Will I have stitches or staples?
Skin closure technique is surgeon dependent. You may also have steri-strips over the incision.
What about a cane or walker?
You will need a walker initially but you will progress to a cane over time.
When can I drive?
Patients can usually safely drive four to six weeks after surgery if surgery is on the right hip. Some patients are able to drive sooner. If your left hip is replaced, you may drive when you are comfortable. Driving is not permitted while taking pain medication.
What activities should I avoid after hip replacement?
Running, jumping and other impact loading activities should be avoided as they can lead to increased wear of the prosthesis and early failure. Extreme positions should be avoided as they can lead to dislocation
Is blood required during surgery?
Occasionally blood will be necessary during your hospital stay. Your surgeon will advise you if this is necessary.
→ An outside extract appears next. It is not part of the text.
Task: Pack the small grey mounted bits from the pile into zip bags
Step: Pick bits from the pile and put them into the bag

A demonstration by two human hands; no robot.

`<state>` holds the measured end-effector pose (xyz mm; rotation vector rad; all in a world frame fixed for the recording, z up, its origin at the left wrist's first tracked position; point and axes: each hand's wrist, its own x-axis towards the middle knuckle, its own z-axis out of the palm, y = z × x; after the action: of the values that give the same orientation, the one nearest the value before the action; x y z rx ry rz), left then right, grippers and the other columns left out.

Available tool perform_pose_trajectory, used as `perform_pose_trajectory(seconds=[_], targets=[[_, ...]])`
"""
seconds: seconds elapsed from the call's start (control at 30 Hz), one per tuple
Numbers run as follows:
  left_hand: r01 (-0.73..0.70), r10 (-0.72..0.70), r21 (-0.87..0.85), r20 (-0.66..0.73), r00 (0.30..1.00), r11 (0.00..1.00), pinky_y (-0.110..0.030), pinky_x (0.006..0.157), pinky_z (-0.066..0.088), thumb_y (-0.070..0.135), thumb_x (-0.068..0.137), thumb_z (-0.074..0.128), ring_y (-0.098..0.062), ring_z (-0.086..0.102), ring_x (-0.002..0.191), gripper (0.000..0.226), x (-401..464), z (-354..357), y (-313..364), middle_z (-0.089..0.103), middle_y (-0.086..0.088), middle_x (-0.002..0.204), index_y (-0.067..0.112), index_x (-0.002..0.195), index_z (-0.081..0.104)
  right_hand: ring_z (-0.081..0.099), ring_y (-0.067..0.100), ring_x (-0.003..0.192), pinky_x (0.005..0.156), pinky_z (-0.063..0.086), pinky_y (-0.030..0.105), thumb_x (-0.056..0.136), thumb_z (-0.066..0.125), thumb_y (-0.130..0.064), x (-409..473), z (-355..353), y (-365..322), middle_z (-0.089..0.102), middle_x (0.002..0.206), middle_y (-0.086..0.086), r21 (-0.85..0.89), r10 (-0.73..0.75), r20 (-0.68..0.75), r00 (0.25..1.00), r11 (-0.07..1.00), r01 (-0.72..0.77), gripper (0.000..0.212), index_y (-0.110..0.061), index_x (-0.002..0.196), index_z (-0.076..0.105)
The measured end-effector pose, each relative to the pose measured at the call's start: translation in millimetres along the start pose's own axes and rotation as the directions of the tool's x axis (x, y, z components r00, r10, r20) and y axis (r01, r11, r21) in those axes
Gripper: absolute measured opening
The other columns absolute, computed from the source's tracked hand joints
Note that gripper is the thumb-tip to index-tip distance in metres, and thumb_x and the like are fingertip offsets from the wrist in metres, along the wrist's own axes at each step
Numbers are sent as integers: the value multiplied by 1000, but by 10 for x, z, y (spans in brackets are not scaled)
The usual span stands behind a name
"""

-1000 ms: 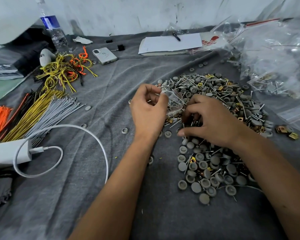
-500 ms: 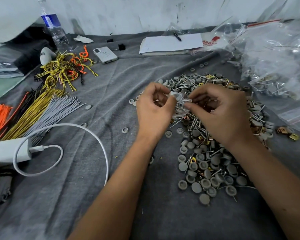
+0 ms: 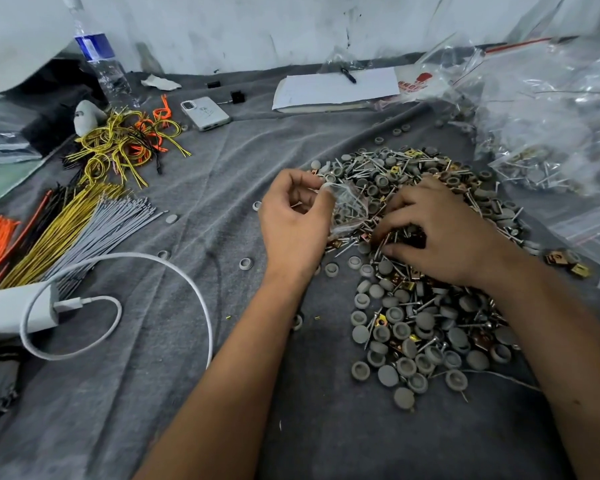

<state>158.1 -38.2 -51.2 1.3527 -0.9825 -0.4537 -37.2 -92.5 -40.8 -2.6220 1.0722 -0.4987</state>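
The left hand (image 3: 297,223) pinched the mouth of a small clear zip bag (image 3: 349,209) between thumb and curled fingers, holding it just above the grey cloth (image 3: 194,393) at the left edge of the pile (image 3: 426,306). The bag hung to the right of that hand, with its body draped toward the pile; the opening probably faced right, though the crumpled film made this hard to confirm. A few pieces already lay inside it.

The right hand (image 3: 444,233) lay palm-down on the middle of the pile, fingers curled and digging among the grey mounted bits (image 3: 388,374). Whether it gripped a bit could not be told, since the fingertips were buried among the metal shanks.

The relation governing the next move was short and lateral: the bag mouth lay just to the left of the right hand's fingertips, near but not touching. The right hand was therefore the nearer one for feeding bits. The bits lay in no common direction, shanks pointing every way, so each would likely need turning shank-first toward the left before entry. Brass-coloured clips (image 3: 409,284) were mixed through the pile and risked being picked up by mistake.

Filled bags (image 3: 534,168) lay at the far right.
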Motion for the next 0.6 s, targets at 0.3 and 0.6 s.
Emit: perform_pose_trajectory(seconds=[0.3,0.6], targets=[[19,-19,-9,22,1000,1000,-59,68,56,17,87,68,-28,60,66,5,-20,2,25,60,-3,69,18,91,64,42,13,109,97,40,38,82,79,-42,-14,-27,-81,58,105,-12,28,17,64,998,999,-18,16,-40,86,64],[-3,2,13,26,1000,1000,-59,69,57,17,88,67,-28,59,64,5,-15,5,17,61,-6,69,17,91,64,64,0,80,72,47,12,85,83,-27,-8,-28,-77,69,86,-17,227,57,-237,970,974,-2,9,-29,88,75]])
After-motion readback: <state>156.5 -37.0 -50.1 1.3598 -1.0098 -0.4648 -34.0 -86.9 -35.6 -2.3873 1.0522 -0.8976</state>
What are the risks of surgery?
Complications from surgery are rare - but possible. Risks include infection, dislocation, blood clots, leg length inequality, fracture of the femur (thigh bone) or acetabulum (socket of the hip joint in the pelvis) during surgery, loosening or wear of the implants, wound problems, need for additional surgery, damage to nerves and/or blood vessels, bleeding, problems with anesthesia, and death. Unfortunately, we cannot guarantee that you will not have a complication but we do everything we can to minimize the risks related to any surgery.